#### TASK DESCRIPTION
Of the material below, only the lines from the line containing "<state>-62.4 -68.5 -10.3" down to the line containing "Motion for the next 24" belong in the answer, written out exactly.

#### EXCERPTED RECORDS
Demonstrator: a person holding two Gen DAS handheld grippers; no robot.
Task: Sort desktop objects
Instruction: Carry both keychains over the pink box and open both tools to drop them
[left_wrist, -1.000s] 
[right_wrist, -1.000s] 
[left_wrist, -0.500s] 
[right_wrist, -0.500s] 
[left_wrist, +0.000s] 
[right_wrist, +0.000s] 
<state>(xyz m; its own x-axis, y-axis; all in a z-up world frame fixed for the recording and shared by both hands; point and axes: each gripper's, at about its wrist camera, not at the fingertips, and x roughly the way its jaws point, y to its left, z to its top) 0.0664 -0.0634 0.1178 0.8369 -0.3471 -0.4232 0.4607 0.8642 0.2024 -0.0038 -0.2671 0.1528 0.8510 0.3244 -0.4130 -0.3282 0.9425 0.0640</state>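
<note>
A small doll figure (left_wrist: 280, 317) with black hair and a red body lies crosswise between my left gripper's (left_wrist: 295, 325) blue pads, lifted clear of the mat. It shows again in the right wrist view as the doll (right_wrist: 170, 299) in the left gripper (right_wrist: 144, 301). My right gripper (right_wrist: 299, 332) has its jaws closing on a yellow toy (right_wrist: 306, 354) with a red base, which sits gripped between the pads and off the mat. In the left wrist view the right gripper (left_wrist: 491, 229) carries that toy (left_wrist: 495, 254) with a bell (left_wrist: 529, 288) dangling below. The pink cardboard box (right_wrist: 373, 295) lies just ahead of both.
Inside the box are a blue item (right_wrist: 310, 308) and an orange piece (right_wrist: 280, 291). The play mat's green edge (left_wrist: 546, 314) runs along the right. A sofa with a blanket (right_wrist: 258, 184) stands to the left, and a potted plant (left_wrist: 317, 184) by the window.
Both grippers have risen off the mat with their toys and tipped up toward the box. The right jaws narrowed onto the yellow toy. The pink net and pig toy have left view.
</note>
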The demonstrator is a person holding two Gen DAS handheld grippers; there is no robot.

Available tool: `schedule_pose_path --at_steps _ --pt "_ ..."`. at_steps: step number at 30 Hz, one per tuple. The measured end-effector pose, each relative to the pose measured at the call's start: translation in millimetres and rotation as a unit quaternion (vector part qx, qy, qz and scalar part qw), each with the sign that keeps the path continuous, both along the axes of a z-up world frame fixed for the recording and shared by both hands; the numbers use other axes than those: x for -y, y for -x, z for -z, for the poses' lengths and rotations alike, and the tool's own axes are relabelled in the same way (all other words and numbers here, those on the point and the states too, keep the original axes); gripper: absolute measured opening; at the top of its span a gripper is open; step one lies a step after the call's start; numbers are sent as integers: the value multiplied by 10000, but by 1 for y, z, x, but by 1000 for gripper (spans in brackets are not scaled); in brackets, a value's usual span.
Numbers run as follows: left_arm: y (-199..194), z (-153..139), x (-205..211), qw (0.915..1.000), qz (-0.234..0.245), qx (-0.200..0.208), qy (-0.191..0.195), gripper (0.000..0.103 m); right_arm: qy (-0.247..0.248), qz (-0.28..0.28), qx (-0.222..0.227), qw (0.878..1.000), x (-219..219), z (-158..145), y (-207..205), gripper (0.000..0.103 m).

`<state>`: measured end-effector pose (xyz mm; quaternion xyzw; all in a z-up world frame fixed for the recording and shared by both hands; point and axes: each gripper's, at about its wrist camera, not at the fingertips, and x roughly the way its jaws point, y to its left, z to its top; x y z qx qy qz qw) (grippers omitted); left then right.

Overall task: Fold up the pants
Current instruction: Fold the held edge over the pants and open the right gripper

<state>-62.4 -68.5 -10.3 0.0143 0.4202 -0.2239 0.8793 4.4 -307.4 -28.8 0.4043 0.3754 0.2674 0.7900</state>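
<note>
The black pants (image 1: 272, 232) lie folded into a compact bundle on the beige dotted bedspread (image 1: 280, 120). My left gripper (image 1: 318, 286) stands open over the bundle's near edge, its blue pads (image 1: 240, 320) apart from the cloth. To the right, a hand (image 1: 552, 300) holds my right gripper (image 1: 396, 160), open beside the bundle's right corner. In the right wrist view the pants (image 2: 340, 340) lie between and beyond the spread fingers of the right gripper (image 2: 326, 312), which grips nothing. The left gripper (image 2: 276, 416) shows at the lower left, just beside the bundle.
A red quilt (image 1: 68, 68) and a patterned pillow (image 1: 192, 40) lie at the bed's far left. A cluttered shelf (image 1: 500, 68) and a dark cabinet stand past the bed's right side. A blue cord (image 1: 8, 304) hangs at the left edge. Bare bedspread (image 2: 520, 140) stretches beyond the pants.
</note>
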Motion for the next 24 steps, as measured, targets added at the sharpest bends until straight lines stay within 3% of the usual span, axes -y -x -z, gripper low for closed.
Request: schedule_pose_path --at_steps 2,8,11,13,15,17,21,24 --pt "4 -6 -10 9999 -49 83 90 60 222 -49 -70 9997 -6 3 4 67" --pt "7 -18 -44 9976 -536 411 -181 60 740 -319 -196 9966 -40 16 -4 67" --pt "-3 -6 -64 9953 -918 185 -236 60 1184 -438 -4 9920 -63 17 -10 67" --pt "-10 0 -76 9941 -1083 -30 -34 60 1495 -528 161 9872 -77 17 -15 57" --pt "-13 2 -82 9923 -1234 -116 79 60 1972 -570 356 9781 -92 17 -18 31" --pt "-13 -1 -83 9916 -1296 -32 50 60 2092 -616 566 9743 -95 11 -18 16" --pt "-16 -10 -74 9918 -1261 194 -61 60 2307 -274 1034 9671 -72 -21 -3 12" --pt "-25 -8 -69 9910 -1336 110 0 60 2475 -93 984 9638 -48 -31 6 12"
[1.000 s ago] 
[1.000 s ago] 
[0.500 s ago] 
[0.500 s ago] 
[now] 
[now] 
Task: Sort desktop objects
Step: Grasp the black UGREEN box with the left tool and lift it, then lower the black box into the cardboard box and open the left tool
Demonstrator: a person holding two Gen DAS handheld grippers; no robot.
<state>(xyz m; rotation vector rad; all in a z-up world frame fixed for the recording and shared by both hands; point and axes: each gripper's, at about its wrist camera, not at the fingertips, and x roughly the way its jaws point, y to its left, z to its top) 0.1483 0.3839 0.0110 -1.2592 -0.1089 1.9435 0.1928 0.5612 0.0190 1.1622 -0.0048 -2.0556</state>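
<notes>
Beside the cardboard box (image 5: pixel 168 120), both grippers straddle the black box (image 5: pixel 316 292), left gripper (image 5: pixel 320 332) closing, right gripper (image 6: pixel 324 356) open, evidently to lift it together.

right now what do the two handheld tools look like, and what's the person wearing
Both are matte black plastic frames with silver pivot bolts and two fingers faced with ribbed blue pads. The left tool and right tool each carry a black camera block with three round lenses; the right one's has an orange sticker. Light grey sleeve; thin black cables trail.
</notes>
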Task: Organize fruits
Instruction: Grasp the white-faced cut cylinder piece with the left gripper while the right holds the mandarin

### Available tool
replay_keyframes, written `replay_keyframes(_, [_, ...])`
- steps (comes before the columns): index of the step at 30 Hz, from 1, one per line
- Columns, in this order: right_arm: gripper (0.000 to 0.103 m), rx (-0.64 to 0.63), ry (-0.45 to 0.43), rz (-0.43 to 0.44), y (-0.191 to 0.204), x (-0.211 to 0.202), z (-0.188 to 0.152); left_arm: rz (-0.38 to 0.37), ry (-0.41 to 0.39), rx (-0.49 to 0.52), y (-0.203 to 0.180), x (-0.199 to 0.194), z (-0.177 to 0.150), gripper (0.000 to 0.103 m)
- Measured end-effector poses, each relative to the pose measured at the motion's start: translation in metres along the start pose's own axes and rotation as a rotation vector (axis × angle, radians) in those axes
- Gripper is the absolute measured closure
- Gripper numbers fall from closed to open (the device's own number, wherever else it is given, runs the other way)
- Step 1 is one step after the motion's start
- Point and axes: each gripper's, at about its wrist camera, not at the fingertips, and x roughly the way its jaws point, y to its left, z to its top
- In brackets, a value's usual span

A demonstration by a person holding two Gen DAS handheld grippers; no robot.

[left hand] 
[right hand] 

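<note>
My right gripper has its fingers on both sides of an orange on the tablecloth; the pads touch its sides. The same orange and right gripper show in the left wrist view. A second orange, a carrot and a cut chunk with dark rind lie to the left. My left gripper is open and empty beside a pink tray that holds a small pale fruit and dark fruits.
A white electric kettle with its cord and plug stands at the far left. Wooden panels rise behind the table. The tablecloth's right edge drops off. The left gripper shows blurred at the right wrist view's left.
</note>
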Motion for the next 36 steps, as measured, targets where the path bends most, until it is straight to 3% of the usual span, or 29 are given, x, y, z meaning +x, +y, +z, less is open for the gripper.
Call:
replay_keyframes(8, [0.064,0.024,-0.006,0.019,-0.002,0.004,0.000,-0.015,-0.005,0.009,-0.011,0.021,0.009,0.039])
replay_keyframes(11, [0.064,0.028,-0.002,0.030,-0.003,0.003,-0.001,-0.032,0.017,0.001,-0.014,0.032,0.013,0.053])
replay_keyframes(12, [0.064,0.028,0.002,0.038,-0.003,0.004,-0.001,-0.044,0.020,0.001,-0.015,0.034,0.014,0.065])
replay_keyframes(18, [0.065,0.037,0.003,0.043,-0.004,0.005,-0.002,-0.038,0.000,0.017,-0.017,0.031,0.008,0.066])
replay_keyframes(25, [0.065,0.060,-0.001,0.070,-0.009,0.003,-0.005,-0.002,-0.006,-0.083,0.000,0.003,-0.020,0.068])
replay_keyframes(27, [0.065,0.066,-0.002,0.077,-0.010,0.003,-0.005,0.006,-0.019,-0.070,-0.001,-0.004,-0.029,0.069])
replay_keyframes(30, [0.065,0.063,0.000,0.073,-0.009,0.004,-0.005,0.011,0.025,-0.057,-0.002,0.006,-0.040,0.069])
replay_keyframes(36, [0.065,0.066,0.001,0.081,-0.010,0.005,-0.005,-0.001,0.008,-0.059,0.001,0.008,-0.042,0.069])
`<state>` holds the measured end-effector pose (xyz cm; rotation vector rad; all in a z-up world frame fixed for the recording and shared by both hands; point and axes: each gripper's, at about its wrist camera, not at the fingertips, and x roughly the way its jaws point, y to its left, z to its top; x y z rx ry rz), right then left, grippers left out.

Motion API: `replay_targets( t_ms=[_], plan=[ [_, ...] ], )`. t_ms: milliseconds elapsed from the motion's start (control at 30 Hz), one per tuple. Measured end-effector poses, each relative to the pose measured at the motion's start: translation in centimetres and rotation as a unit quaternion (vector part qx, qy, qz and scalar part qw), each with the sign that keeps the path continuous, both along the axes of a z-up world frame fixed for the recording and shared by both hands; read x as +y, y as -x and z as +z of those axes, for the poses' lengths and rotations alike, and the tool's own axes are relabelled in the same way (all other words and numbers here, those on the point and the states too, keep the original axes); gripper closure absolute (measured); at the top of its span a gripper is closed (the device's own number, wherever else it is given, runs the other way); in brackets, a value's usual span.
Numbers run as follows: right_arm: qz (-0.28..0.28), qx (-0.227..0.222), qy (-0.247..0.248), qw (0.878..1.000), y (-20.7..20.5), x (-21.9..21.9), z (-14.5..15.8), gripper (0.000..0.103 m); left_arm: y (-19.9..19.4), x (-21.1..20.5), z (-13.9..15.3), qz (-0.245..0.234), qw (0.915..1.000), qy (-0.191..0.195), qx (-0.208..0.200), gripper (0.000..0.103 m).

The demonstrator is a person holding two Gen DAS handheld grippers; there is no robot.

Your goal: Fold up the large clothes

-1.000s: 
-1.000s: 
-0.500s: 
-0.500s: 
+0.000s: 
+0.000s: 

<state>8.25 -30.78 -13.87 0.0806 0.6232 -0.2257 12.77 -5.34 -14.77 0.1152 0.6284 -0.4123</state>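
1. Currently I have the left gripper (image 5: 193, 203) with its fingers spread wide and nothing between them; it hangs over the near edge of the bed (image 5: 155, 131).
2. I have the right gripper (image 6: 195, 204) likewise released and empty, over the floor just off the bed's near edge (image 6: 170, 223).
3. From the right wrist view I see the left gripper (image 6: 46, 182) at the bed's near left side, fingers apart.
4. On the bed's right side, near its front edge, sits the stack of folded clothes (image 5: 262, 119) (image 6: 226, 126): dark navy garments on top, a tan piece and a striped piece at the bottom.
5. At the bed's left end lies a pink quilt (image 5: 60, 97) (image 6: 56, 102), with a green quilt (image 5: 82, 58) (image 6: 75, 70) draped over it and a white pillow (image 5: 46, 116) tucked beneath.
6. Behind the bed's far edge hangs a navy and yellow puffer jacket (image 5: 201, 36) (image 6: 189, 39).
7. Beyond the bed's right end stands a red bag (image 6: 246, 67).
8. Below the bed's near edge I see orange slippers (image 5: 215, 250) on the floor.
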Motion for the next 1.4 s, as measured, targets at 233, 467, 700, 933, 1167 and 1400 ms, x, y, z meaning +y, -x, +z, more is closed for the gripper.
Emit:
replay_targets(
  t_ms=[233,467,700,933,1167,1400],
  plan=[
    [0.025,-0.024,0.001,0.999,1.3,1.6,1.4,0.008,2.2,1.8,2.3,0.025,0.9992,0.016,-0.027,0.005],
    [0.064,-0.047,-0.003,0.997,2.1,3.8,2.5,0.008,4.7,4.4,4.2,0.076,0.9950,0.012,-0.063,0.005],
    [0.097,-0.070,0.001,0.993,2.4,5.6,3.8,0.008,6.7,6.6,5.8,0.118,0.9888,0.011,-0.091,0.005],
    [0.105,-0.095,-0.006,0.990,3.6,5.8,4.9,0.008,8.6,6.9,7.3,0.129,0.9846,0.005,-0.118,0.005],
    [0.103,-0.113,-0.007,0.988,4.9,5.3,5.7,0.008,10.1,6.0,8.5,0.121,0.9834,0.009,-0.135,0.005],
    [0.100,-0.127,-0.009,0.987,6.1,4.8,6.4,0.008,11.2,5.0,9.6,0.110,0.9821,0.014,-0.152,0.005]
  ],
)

#### ANSWER TO THE EXERCISE
<state>-62.4 -68.5 -10.3 0.0143 0.4202 -0.2239 0.8793 4.4 -307.4 -28.8 0.4043 0.3754 0.2674 0.7900</state>
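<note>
The black pants (image 1: 272, 232) lie folded into a compact bundle on the beige dotted bedspread (image 1: 280, 120). My left gripper (image 1: 318, 286) stands open over the bundle's near edge, its blue pads (image 1: 240, 320) apart from the cloth. To the right, a hand (image 1: 552, 300) holds my right gripper (image 1: 396, 160), open beside the bundle's right corner. In the right wrist view the pants (image 2: 340, 340) lie between and beyond the spread fingers of the right gripper (image 2: 326, 312), which grips nothing. The left gripper (image 2: 276, 416) shows at the lower left, just beside the bundle.
A red quilt (image 1: 68, 68) and a patterned pillow (image 1: 192, 40) lie at the bed's far left. A cluttered shelf (image 1: 500, 68) and a dark cabinet stand past the bed's right side. A blue cord (image 1: 8, 304) hangs at the left edge. Bare bedspread (image 2: 520, 140) stretches beyond the pants.
</note>
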Motion for the next 24 steps, as measured, targets added at the sharpest bends until straight lines stay within 3% of the usual span, axes -y -x -z, gripper low for closed.

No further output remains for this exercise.